• Task details
Quote, with no changes, the lines that run from the top of the material to the line with "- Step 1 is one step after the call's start", both included.
[Start of section]
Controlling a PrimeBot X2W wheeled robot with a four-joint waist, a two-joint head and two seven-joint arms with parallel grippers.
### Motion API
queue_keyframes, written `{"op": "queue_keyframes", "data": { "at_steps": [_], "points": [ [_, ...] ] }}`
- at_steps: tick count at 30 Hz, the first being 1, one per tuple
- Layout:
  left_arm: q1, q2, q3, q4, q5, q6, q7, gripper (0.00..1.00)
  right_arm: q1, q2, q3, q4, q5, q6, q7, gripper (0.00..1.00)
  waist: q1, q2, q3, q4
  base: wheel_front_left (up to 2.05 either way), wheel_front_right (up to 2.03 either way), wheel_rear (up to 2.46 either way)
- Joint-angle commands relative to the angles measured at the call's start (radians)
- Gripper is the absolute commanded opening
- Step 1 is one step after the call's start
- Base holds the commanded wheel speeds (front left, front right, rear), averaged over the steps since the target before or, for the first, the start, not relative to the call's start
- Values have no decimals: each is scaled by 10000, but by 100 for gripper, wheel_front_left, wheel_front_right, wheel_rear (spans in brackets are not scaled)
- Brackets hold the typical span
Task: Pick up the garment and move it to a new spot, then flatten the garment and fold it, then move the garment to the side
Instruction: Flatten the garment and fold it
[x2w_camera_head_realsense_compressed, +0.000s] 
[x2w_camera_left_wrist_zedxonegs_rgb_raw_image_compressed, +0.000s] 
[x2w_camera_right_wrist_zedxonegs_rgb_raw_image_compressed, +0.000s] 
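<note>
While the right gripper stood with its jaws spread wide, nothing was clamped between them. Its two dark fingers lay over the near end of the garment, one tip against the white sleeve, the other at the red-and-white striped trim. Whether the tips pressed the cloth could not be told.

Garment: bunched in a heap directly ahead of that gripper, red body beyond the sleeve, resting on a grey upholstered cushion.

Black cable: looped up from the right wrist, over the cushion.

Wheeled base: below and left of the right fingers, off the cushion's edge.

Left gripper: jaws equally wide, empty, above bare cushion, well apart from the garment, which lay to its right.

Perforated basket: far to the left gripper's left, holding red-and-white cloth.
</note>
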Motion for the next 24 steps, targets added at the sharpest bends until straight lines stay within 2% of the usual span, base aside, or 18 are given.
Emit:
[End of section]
• Exercise response
Controlling a PrimeBot X2W wheeled robot with a four-joint waist, a two-joint head and two seven-joint arms with parallel grippers.
### Motion API
queue_keyframes, written `{"op": "queue_keyframes", "data": { "at_steps": [_], "points": [ [_, ...] ] }}`
- at_steps: tick count at 30 Hz, the first being 1, one per tuple
- Layout:
  left_arm: q1, q2, q3, q4, q5, q6, q7, gripper (0.00..1.00)
  right_arm: q1, q2, q3, q4, q5, q6, q7, gripper (0.00..1.00)
  waist: q1, q2, q3, q4
  base: wheel_front_left (up to 2.05 either way), wheel_front_right (up to 2.03 either way), wheel_rear (up to 2.46 either way)
- Joint-angle commands relative to the angles measured at the call's start (radians)
- Gripper is the absolute commanded opening
- Step 1 is one step after the call's start

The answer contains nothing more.